Well written and excellent images....it seems that no matter how technology literate one may be.....it is a steep learning curve...every day. ^_^

Cheers.

Indeed, it is almost frightening !
Thank you for the upvote and comment @bleujay.
Are you French ?

Appreciate your kind reply @vlemon.

Thank you for inquiring. No....just well-travelled.... ^_^

Good catch. It is a subtle way to get the grey cells active when one visits bleujay's site.

All the best. Cheers.

It's amazing what phones can do nowdays. With the incredible pictures they can take, and the speed at which they can perform not only single tasks, but multi-tasks that's one of the experiments I'd like to do next year and see how much money I can make only using my phone.

Can't wait to see the next step in evolution with the development of self driving cars.
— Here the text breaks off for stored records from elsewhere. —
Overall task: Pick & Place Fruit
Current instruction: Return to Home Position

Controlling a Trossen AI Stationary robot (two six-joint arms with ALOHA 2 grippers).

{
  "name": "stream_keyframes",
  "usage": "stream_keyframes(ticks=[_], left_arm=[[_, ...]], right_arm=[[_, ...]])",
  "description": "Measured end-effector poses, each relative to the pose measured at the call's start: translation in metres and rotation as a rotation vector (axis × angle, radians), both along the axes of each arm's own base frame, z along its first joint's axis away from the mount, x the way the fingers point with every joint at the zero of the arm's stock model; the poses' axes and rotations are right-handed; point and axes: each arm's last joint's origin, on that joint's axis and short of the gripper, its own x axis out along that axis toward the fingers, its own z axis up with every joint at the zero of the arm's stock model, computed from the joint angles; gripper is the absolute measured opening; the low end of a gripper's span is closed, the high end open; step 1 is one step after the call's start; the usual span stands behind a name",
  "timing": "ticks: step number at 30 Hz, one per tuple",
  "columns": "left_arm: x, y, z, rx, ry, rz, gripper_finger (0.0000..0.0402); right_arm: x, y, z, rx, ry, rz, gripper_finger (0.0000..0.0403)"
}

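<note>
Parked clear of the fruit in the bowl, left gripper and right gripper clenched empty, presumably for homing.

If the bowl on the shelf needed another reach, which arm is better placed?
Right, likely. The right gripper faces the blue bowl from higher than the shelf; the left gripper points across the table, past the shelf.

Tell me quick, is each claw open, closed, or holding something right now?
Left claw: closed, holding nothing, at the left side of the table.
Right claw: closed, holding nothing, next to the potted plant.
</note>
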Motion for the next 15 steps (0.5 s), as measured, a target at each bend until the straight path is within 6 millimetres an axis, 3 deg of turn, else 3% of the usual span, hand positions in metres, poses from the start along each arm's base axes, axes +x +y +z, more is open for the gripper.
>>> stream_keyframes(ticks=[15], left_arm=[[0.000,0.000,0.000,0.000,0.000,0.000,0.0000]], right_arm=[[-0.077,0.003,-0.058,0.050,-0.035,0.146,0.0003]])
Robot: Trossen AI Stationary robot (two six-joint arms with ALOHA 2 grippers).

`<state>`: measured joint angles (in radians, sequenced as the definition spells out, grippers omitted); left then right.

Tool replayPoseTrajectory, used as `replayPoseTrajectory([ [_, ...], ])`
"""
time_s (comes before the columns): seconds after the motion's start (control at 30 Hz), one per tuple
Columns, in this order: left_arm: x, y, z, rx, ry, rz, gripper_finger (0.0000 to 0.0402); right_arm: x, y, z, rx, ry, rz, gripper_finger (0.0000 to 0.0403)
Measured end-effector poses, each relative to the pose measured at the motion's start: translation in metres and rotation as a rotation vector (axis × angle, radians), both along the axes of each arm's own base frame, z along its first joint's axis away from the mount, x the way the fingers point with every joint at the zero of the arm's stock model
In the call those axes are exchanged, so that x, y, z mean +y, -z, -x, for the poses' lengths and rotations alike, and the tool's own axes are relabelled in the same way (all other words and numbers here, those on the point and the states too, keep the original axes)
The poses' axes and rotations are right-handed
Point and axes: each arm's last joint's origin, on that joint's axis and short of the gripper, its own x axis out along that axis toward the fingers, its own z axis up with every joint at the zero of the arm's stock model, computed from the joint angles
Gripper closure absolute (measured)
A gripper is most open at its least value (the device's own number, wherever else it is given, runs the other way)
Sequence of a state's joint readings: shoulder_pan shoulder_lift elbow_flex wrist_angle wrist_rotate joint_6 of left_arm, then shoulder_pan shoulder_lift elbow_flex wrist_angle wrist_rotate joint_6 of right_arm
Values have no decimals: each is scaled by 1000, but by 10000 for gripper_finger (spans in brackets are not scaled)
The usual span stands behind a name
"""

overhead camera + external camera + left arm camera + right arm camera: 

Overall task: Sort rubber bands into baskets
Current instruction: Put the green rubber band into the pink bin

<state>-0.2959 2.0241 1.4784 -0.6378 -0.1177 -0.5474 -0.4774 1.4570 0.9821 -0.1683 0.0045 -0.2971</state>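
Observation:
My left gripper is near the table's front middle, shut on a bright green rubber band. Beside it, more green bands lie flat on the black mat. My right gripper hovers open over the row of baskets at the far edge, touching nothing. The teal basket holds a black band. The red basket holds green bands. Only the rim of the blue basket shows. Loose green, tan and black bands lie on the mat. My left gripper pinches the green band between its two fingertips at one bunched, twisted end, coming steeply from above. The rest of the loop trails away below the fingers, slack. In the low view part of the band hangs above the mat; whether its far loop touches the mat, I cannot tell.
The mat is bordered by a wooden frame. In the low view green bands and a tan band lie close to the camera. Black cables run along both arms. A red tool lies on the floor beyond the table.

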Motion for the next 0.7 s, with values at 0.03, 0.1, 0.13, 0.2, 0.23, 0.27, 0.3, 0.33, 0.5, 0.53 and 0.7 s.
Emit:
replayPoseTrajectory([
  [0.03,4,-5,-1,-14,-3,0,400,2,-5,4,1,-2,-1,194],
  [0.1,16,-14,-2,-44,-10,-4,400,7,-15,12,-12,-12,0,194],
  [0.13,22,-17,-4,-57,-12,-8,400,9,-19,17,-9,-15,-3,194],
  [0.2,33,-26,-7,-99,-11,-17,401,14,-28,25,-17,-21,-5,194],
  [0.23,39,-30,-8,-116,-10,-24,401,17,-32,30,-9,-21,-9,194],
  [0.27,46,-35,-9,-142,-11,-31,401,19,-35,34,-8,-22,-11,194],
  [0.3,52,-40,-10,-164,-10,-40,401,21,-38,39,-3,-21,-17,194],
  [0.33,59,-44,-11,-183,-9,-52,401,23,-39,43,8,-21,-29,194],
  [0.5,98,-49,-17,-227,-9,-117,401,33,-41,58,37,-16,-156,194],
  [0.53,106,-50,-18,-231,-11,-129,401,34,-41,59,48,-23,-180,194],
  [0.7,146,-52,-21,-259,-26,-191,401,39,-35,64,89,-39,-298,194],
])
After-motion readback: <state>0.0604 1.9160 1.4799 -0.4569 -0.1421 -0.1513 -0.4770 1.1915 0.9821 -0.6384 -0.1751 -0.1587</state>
Iphone destroyed so many industries. Photo & PC to start with ^^

This post is upvoted by Polsza for 87 %.
If you want help us growing upvote this comment.
Thanks !

Catching-up, leapfrogging and falling behind in terms of output and productivity in high-tech industries crucially depends on firms ability to keep pace with technological change. In fast changing industries todays specialization does not guarantee tomorrows success as changes in the technological trajectories reward and punish firms specialization patterns. This highlights the importance of studying the relationship between technology life cycle and specialization patterns of new and incumbent innovators. From an empirical point of view life cycles have been extensively analysed at the industry and product level but not so deeply at the technology one even though plenty of theoretical contributions exist. We define a methodology to describe the life cycle stages of the main technological paradigm within an industry and of the technological areas it is composed of. The methodology is based on the analysis of the age composition of the different areas and of the characteristics of their technological trajectories. We use the classification of the life cycle stages of the single areas to investigate specialization patterns of new and incumbent innovators. Our results show that up to the end of the 1990s firms from Taiwan, Korea and Singapore specialized mainly in areas at the later stages of their life cycles, whereas US and Japanese firms were comparatively better in younger areas. Specialization patterns changed in the beginning of the 2000s, when the Asian Tigers started to become comparatively stronger in emerging areas. Keywords Technology Life Cycle, Industry Life Cycle, Product Life Cycle, Specialization Patterns, Technological Paradigms, Technological Trajectories, Main Path Analysis, Catching-up, Semiconductors, Citation networks, Community Detection

Copy-paste is apparently your best friend. Writing this in 30sec who would believe you? :D
Have a good day.

lolz
if you can't write then don't blme anyone
it took 4 minutes to write

It appears that it took her 4 minutes to write that as you posted 29 minutes ago and she posted the comment 25 minutes ago (not saying she didn't copy pasta though)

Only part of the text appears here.